Attention turned to drawers. First, drawers fronts. This was a good opportunity to use up a heap of off-cuts. In the process of cutting bits up for the purpose, I developed a theory about cock beads. I've pulled it out of thin air with no reference to any historic literature or to anybody who knows anything about the subject, so treat it with a pinch of salt. I'll start with that, then bore you to tears with a long-winded drawer post.
Boards over say 7 or 8 inches wide I tend to cut to length with a hand saw on the saw horses, rather than with a tenon saw on bench hooks, which takes twice as long and costs twice as much energy. A panel saw produces a rough under-edge:
You then have the option of planing away enough of the surface to get rid of it (more energy and time), or you rebate the end and stick on a cock bead.
That's it. That's my theory: cock beads are as much about cleaning up a fluffy sawn edge as they are about the aesthetics of the finished piece.
Using up scrap takes a bit of thinking-time and chalk:
Right, having roughed out the fronts, I needed to make a heap of beads. My first instinct these days is to look for a suitable hand-tool, and I found a nice beading plane in amongst some woodies I picked up recently:
With a few minutes of rubbing with a thinned linseed oil it looked a bit better. It took seconds to sharpen and set up:
I cut out heaps of strips and thicknessed them in the PT, before putting one good face and edge on them with a hand plane. I found this set-up worked quite nicely when edge planing strips which were only 7mm thick:
I found chalking the edge helped tell me when I'd got to depth with the beading plane:
......and I soon had a heap of beads:
You'll notice 2 different widths. More on that later.
Then, lots of chopping out dovetails by hand. As is my wont, I marked no angles, and used no guide....because angles aren't important:
The critical, critical step in drawer making ios to make the fronts with their top-bead fit exactly in their allotted place (parcel tape has zero thickness, remember

):
With the desk being in the house, 30 or 40 metres from my workshop, I got my 40 year old Workmate out to do the fine adjustment on site, as it were:
Here are the drawer fronts after the rebate for the cock beads has been cut (on the router table, I'm afraid. I don't have a knicker on a rebate plane that I can trust):
I had a very good reason for cutting the rebates before assembling the drawers, but for the life of me I can't remember it now. It happens more often these days......

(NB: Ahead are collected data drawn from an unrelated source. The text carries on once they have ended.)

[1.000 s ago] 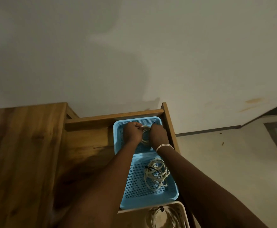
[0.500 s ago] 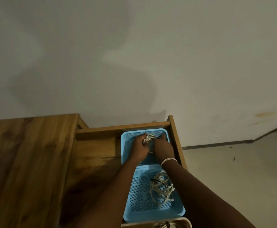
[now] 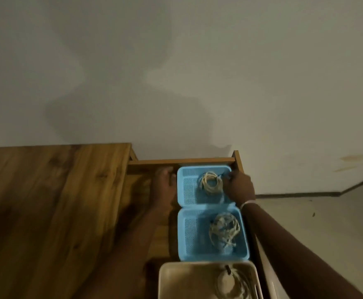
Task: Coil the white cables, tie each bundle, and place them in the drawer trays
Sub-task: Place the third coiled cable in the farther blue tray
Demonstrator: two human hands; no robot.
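Note:
A coiled white cable bundle (image 3: 211, 182) lies in the far blue tray (image 3: 187, 190) inside the open wooden drawer (image 3: 182, 161). My left hand (image 3: 164, 183) is just outside that tray's left rim, over the drawer floor, holding nothing. My right hand (image 3: 238, 186) is at the tray's right rim, its fingertips close to the bundle; whether they touch it is blurred. A second tied bundle (image 3: 224, 230) sits in the near blue tray (image 3: 189, 234). A third bundle (image 3: 230, 283) rests in a beige tray (image 3: 176, 277) at the bottom edge.
The wooden table top (image 3: 53, 201) spans the left side. A plain wall rises behind the drawer, and a light floor (image 3: 316, 223) lies to the right. The drawer's left part (image 3: 141, 190) holds no tray.
Both hands have let go of the bundle and moved apart to the far tray's sides. The bundle now lies in the tray. The camera view has shifted.

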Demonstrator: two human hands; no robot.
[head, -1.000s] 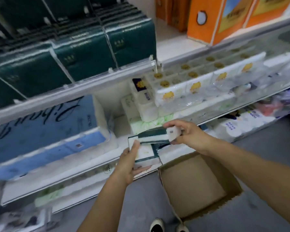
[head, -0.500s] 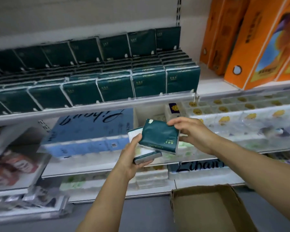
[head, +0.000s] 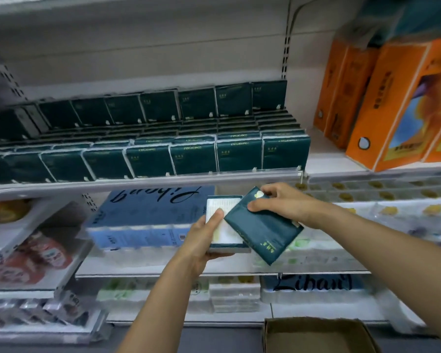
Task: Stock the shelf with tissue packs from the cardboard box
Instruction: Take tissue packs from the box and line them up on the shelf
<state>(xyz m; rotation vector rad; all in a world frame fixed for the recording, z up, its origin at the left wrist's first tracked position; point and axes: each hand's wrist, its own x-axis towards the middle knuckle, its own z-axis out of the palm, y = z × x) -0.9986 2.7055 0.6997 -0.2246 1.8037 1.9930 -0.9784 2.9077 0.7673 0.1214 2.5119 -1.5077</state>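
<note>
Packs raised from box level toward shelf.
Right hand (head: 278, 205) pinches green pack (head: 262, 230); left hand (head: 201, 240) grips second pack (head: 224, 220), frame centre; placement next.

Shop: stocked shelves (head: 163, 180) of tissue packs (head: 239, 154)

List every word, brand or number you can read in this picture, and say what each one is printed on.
"COMFORTABLE": top edge of the dark green tissue packs on the shelf, upside down.
"Libang", roughly, in script: blue tissue bundle, upside down, and a lower bundle.
Gold print on the pack in the right hand: too small to read.
Orange boxes: print blurred.
</note>
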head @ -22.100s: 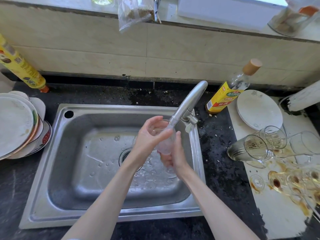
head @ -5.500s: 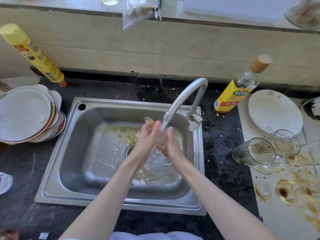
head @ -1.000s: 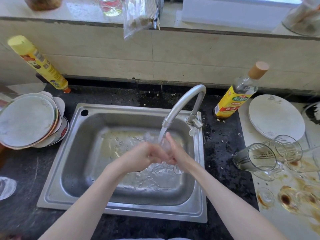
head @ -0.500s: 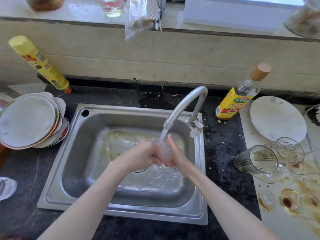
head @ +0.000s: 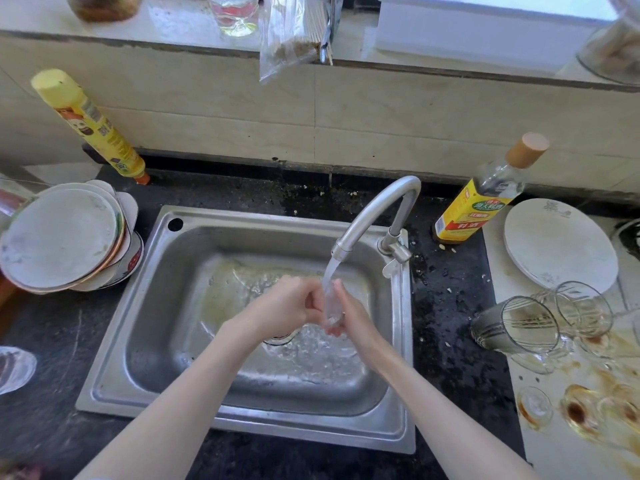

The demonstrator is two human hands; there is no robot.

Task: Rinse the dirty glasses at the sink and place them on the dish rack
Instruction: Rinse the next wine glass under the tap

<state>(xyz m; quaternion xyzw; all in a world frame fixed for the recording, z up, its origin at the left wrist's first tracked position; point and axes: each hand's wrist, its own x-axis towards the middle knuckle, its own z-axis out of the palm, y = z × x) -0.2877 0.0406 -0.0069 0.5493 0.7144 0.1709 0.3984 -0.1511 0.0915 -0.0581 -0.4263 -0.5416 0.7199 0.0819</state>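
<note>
Over the steel sink (head: 145,327), both my hands hold a small clear glass (head: 331,306) under the water running from the faucet (head: 374,216). My left hand (head: 287,306) curls its fingers against the glass from the left. My right hand (head: 349,313) cups it from the right and below. The hands hide most of the glass. Several dirty glasses (head: 519,323) lie tipped on the stained white board (head: 561,445) at the right. No dish rack is in view.
A stack of plates (head: 59,237) sits left of the sink, with a yellow spray can (head: 93,126) behind it. A yellow-labelled bottle (head: 481,199) and a white plate (head: 557,244) stand at the right. Another glass (head: 14,368) shows at the left edge.
Both hands have stayed under the stream, turning slightly around the glass. My left fingers are curled tighter now.
</note>
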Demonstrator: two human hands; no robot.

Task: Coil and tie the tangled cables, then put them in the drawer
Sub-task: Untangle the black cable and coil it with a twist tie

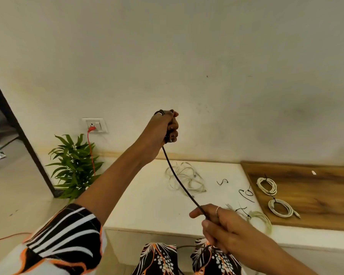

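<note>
I am seeing the left hand [163, 130] raised at the centre of the frame, its fingers curling tightly round the upper end of a thin black cable [184, 187]. The cable is running taut down and to the right into the right hand [216, 225], low and right of centre, where the thumb and curled fingers are pinching it; below that hand it is looping down in front of the patterned trousers [161, 259] at the bottom edge. A ring is sitting on a finger of each hand.

Behind the cable, on the long white ledge [147, 205] crossing the middle of the frame, a loose tangle of pale cables [187, 178] is lying. To its right, small black ties [246, 193] are scattered on the ledge, and a pale greenish coiled cable [261, 220] is lying just beyond the right hand. On the brown wooden panel [316, 195] at the right, two white coiled cables [267, 186] [280, 208] are lying one below the other, each bound with a dark tie.

At the left, a green potted plant [74, 165] is standing below a white wall socket [94, 125] with an orange plug and cord [91, 151] hanging from it.
</note>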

Notice that this rebate runs along the long under-edge of the drawer fronts, which may not be entirely orthodox. This gives one the opportunity of making the rebate half a hair taller than it woiuld be to bring everything flush, so that the spacing under the drawers is built in without planing the cock bead.
A typical rear corner joint (ply drawer bottoms, so the backs of the drawers are the same height as the sides.....which of course was to cause additional work later):
I dry fitted all the drawers to make sure the fit was OK, and here is one with the top bead held loosely in place so you can see the general idea of how these beads work:
Continuing on the theme of incredible faffing about, and doing things seemingly out of order, next I rough-cut the stopped mitres on the top bead strips:
They would be pared in situ. I had to do things in this order because the drawer front is stained, and I couldn't risk getting that anywhere near the pine of the drawer sides. This meant the fronts had to be stained before the glue-up. So, all the top strips were glued in place:
When they had all been stained, (and I did the loose beads too at the same time), I glued up the drawers:
Another critical step comes next, which is offering the drawers into place and tweaking the fit. But you've got all the references edges perfectly aligned and everything bob-on square, so there's no adjustment necessary, right?
Applying the beads was easier than planing the beads to the right width (depth, really). Paring the corner of the top bead was the hardest part:
You start with this:
.....and just plane.....offer up.......plane........offer up...... until they fit:
(this is where I'd post the "after" photo if I'd remembered to take it).
Anyway, here are the glued-up beads drying:
Tape and thinned oil/ varnish mix, times 3 coats:
It's a good idea not to leave them out on the patio table drying in the sun when the heavens are about to open. Tipping water out of nearly finished drawers would be so disappointing, wouldn't it.....
Hammering pins in for the drawer stops in a 70mm opening turned into something of a saga, as you might imagine. Leave it to me.......I'll make all the mistakes for you. Anyway, they're in:
That's all the orthodox drawers. The rest have planted-on fronts so should be a bit easier, but they'll have to wait. I've more important things to do.